## Exercise requirements
Output an exact reproduction of the data.

## Data provided
────────

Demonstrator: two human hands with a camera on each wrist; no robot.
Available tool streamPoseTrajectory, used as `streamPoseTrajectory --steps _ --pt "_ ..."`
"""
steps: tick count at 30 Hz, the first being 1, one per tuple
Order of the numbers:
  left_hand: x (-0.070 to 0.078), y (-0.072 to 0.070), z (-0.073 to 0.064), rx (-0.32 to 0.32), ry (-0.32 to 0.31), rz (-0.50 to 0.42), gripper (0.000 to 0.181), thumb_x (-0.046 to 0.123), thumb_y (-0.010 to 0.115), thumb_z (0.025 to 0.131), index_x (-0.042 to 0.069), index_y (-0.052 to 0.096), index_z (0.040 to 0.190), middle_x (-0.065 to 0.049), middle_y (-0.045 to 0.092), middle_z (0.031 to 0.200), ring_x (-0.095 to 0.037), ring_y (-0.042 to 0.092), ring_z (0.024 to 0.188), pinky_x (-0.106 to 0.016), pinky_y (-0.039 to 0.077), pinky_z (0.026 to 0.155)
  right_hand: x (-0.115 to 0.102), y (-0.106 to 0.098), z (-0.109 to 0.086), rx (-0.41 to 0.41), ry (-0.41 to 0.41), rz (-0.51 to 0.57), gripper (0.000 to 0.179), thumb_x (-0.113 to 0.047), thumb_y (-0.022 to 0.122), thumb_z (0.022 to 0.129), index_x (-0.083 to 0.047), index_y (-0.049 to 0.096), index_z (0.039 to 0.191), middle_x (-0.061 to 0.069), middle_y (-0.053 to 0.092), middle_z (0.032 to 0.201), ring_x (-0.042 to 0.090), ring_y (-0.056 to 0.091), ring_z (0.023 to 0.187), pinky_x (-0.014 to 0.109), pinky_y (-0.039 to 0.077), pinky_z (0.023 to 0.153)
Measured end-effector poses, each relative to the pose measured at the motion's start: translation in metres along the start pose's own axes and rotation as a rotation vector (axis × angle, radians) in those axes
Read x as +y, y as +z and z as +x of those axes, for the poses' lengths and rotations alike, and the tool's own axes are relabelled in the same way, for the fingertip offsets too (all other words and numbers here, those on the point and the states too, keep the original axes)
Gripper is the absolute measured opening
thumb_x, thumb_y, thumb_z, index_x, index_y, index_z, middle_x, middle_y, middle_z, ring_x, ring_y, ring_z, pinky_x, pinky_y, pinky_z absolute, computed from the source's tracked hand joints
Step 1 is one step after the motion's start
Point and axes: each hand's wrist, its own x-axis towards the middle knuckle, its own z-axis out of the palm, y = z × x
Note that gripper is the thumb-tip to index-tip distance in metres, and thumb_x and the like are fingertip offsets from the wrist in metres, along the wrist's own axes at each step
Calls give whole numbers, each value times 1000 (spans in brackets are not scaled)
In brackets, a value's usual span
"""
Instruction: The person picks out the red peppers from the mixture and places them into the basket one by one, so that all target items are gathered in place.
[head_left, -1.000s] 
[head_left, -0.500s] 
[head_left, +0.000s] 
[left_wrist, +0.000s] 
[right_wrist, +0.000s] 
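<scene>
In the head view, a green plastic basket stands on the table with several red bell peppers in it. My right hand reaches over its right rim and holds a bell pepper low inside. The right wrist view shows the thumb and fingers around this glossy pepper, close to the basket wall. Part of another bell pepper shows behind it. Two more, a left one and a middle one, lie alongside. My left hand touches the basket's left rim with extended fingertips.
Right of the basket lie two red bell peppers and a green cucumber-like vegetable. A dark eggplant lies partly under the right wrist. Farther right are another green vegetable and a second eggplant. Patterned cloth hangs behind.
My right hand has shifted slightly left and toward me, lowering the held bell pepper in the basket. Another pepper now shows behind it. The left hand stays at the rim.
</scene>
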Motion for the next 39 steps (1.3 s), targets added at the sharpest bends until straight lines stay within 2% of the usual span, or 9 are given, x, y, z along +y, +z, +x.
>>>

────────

## Result
Demonstrator: two human hands with a camera on each wrist; no robot.
Available tool streamPoseTrajectory, used as `streamPoseTrajectory --steps _ --pt "_ ..."`
"""
steps: tick count at 30 Hz, the first being 1, one per tuple
Order of the numbers:
  left_hand: x (-0.070 to 0.078), y (-0.072 to 0.070), z (-0.073 to 0.064), rx (-0.32 to 0.32), ry (-0.32 to 0.31), rz (-0.50 to 0.42), gripper (0.000 to 0.181), thumb_x (-0.046 to 0.123), thumb_y (-0.010 to 0.115), thumb_z (0.025 to 0.131), index_x (-0.042 to 0.069), index_y (-0.052 to 0.096), index_z (0.040 to 0.190), middle_x (-0.065 to 0.049), middle_y (-0.045 to 0.092), middle_z (0.031 to 0.200), ring_x (-0.095 to 0.037), ring_y (-0.042 to 0.092), ring_z (0.024 to 0.188), pinky_x (-0.106 to 0.016), pinky_y (-0.039 to 0.077), pinky_z (0.026 to 0.155)
  right_hand: x (-0.115 to 0.102), y (-0.106 to 0.098), z (-0.109 to 0.086), rx (-0.41 to 0.41), ry (-0.41 to 0.41), rz (-0.51 to 0.57), gripper (0.000 to 0.179), thumb_x (-0.113 to 0.047), thumb_y (-0.022 to 0.122), thumb_z (0.022 to 0.129), index_x (-0.083 to 0.047), index_y (-0.049 to 0.096), index_z (0.039 to 0.191), middle_x (-0.061 to 0.069), middle_y (-0.053 to 0.092), middle_z (0.032 to 0.201), ring_x (-0.042 to 0.090), ring_y (-0.056 to 0.091), ring_z (0.023 to 0.187), pinky_x (-0.014 to 0.109), pinky_y (-0.039 to 0.077), pinky_z (0.023 to 0.153)
Measured end-effector poses, each relative to the pose measured at the motion's start: translation in metres along the start pose's own axes and rotation as a rotation vector (axis × angle, radians) in those axes
Read x as +y, y as +z and z as +x of those axes, for the poses' lengths and rotations alike, and the tool's own axes are relabelled in the same way, for the fingertip offsets too (all other words and numbers here, those on the point and the states too, keep the original axes)
Gripper is the absolute measured opening
thumb_x, thumb_y, thumb_z, index_x, index_y, index_z, middle_x, middle_y, middle_z, ring_x, ring_y, ring_z, pinky_x, pinky_y, pinky_z absolute, computed from the source's tracked hand joints
Step 1 is one step after the motion's start
Point and axes: each hand's wrist, its own x-axis towards the middle knuckle, its own z-axis out of the palm, y = z × x
Note that gripper is the thumb-tip to index-tip distance in metres, and thumb_x and the like are fingertip offsets from the wrist in metres, along the wrist's own axes at each step
Calls give whole numbers, each value times 1000 (spans in brackets are not scaled)
In brackets, a value's usual span
"""
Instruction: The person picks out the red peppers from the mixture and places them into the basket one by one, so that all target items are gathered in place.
[head_left, -1.000s] 
[head_left, -0.500s] 
[head_left, +0.000s] 
[left_wrist, +0.000s] 
[right_wrist, +0.000s] 
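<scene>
In the head view, a green plastic basket stands on the table with several red bell peppers in it. My right hand reaches over its right rim and holds a bell pepper low inside. The right wrist view shows the thumb and fingers around this glossy pepper, close to the basket wall. Part of another bell pepper shows behind it. Two more, a left one and a middle one, lie alongside. My left hand touches the basket's left rim with extended fingertips.
Right of the basket lie two red bell peppers and a green cucumber-like vegetable. A dark eggplant lies partly under the right wrist. Farther right are another green vegetable and a second eggplant. Patterned cloth hangs behind.
My right hand has shifted slightly left and toward me, lowering the held bell pepper in the basket. Another pepper now shows behind it. The left hand stays at the rim.
</scene>
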Motion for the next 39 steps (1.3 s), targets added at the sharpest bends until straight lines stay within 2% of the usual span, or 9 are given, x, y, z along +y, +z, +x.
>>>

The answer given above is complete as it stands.